For instance, one of my friends e-mailed and asked me exactly what barrier methods I was referring to in the post outlining my story. I was able to fill in the blanks and let her know that we used condoms of the male variety during the 2-3 months that we were preventing after my return to fertility each time. I have a friend who has a diaphragm and loves it, but I don't have one myself. I've never tried the female condom, so I can't speak to that at all. One thing I will say is that it seems like there's sufficient evidence to say that it's important that we pay attention to whether or not we're using spermicides (in sponges, condoms, gel/liquid form, etc.), as these chemicals can lead to an increased possibility of birth defects in babies conceived within up to two months of spermicide use, but more on that later...
Oh, and one more thing... Almost all of the supporting information for this post is included in the links Amber provided. And more detailed support for specific methods and issues will be included in the posts when we address those methods more thoroughly.

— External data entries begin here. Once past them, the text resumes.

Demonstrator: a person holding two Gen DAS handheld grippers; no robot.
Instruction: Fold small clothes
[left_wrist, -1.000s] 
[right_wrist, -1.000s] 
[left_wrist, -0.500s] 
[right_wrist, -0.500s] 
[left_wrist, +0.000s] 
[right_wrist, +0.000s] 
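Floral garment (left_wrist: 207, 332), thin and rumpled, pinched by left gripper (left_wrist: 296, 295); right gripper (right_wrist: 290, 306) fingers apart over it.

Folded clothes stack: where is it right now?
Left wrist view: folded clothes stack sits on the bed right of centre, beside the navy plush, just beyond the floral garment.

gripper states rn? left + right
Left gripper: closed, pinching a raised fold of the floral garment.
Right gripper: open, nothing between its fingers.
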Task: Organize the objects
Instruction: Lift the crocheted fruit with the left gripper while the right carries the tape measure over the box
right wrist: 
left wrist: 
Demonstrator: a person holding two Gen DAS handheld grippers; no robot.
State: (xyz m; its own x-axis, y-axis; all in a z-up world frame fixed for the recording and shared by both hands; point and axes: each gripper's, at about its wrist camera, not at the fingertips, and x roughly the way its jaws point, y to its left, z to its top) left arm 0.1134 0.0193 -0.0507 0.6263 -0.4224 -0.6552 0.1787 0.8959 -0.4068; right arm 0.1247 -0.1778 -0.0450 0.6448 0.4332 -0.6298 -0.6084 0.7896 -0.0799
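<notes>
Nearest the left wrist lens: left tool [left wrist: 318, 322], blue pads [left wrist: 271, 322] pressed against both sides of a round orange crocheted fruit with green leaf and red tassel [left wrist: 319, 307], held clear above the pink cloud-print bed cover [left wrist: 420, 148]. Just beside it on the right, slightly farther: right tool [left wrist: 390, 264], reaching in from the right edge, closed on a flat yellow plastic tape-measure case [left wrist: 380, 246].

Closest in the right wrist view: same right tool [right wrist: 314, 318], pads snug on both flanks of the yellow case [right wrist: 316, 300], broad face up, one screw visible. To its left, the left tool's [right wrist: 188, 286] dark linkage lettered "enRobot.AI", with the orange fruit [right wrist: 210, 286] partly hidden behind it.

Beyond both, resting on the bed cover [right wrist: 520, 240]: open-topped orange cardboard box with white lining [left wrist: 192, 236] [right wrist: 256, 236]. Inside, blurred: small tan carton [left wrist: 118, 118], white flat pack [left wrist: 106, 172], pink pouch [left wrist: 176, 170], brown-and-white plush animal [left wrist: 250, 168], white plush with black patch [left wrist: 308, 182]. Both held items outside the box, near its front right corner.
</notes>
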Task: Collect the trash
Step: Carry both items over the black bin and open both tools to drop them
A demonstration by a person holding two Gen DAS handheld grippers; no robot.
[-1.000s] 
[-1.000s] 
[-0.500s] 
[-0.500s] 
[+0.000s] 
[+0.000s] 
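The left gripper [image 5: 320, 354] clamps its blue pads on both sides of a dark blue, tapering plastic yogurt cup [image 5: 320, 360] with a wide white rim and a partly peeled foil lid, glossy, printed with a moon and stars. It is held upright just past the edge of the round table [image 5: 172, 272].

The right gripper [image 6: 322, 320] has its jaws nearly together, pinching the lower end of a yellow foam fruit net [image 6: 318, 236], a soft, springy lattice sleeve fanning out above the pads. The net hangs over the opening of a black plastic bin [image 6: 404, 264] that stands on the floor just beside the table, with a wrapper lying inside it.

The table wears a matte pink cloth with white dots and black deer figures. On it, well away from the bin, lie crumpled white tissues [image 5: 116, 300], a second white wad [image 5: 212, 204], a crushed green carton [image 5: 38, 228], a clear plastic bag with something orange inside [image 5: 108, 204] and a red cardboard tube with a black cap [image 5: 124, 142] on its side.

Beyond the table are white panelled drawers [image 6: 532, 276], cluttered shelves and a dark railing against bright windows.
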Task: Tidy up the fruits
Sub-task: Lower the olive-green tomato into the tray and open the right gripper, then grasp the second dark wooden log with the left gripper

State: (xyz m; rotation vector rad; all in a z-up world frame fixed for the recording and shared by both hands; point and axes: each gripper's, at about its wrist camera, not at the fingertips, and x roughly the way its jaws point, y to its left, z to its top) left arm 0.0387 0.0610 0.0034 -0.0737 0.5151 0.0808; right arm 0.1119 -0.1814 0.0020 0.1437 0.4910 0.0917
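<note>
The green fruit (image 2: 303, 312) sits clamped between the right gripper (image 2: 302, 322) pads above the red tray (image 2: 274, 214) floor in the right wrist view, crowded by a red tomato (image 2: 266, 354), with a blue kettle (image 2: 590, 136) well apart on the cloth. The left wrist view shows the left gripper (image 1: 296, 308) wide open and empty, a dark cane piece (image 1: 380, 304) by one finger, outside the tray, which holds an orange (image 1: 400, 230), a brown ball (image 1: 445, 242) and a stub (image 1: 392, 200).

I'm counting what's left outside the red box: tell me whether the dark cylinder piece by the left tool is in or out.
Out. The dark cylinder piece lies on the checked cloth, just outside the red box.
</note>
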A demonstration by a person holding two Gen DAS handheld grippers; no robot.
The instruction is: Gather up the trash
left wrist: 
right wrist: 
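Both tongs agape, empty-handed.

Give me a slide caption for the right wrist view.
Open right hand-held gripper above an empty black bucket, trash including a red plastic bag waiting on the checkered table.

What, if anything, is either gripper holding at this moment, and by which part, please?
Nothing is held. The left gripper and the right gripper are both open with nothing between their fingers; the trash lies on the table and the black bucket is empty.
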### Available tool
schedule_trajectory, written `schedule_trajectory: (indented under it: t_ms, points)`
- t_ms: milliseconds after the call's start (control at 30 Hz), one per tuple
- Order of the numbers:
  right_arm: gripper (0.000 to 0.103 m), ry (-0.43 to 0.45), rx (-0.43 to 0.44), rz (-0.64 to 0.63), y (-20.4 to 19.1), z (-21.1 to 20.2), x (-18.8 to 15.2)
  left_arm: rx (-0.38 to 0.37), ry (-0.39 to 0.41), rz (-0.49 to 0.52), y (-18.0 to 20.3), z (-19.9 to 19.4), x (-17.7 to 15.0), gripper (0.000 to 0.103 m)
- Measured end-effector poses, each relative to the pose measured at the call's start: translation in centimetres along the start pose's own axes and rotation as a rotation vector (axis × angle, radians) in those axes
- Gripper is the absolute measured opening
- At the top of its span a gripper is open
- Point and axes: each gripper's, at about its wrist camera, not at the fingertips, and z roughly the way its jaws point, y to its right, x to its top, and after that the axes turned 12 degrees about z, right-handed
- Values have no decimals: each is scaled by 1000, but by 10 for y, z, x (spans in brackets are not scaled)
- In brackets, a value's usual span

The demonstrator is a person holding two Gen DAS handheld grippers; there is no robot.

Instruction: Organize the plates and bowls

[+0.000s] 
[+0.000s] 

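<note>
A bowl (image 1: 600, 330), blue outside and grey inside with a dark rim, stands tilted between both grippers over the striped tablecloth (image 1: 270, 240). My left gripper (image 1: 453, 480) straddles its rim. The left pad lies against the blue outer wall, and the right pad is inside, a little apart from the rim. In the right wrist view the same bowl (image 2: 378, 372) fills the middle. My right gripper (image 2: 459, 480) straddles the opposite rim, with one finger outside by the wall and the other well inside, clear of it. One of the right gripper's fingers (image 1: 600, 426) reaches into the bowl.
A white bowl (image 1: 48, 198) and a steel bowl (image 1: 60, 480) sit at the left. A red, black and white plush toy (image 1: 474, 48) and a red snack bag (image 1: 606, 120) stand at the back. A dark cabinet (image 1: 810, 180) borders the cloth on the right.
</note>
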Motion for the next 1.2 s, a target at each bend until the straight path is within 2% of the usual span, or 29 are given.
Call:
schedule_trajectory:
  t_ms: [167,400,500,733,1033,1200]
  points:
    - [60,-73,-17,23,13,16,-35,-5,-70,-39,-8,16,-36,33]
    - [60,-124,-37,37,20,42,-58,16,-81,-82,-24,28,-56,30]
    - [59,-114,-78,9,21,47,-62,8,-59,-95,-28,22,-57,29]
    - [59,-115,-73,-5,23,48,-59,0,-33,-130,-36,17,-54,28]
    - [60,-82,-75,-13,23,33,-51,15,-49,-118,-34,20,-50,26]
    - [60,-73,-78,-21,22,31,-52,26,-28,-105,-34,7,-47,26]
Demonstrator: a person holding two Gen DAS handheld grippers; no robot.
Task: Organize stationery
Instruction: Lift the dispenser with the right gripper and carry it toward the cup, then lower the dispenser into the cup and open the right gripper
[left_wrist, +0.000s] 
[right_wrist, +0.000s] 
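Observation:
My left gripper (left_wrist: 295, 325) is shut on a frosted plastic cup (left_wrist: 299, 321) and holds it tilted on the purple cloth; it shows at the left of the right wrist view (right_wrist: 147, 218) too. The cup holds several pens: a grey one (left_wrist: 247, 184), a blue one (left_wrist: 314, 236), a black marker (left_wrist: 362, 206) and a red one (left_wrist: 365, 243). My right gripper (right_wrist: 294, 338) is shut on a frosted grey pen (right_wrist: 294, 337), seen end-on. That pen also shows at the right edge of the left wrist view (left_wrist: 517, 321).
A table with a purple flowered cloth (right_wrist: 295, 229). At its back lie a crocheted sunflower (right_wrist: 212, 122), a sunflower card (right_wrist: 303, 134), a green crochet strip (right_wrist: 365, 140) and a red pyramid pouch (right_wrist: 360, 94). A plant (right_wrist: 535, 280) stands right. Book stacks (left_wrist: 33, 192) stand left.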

(NOTE: I changed the title of this post from “When Is 'It' a Baby?” to “When Is 'It' a Human Life?” It seems to me that people get hung up on the definition of a baby instead of placing appropriate focus on the nature of the human life, which is to be protected at all stages. I hope that this will bring an important point of clarity to my argument.)
6 comments:
Thank you for explaining the fertilization/implantation part. I have never heard that explained from the fertilization perspective. I still disagree, but it is good to hear.
Do you believe it is okay to freeze fertilized human eggs?
One thing I find confusing is people who believe that life begins at fertilization AND that it is okay to freeze fertilized human eggs. I believe these two things can't be justified together. Freezing a life, no matter how temporary is cruel and unusual punishment in my opinion.
Just curious.
Thanks for your response. Can you tell us why you disagree? I don't really understand the logic of implantation as the point of fertilization, so it would be helpful for me (and likely others).
As for the freezing of fertilized eggs, I personally don't think this is good. Basically, there are usually quite a few eggs harvested and fertlized, and then only several are selected for implantation, and the rest are destroyed. Or they sit there for who knows how long until they are either destroyed or adopted. Not to mention that, inherent in the process, is a sort of mindframe that understands that there's a really good chance that many of them won't survive. I too can't square this with the fact that this is a human life already.
Anyway, if you can fill us in on the foundation for your opinion, that would be so helpful. Thanks, Kelly!
I also added a note at the end of my post to help bring additional clarity.
I agree with you completely about when it becomes a life. Something that has always bothered me was the eptopic pregnacy issue. This is a fertilized egg that has to be destroyed for the sake of the mother because it has implanted in the wrong spot. Am I right on that? I have just been concerned about this because I know someone close to me that had to experience this. I have always been torn about whether I think it is an abortion or not. What are your thoughts?
I have so enjoyed you and Amber's stories, I would love to email you but I could not figure out how to do that.
I have had crazy battles with birth control, for health reasons not contraception, but this has opened up a whole new dimension of things for me to think through. I'm not at the stage of life where I have to make the decision as to what, if any, type of contraception I want to use but I'm so thankful to have this issue brought to light and talked about.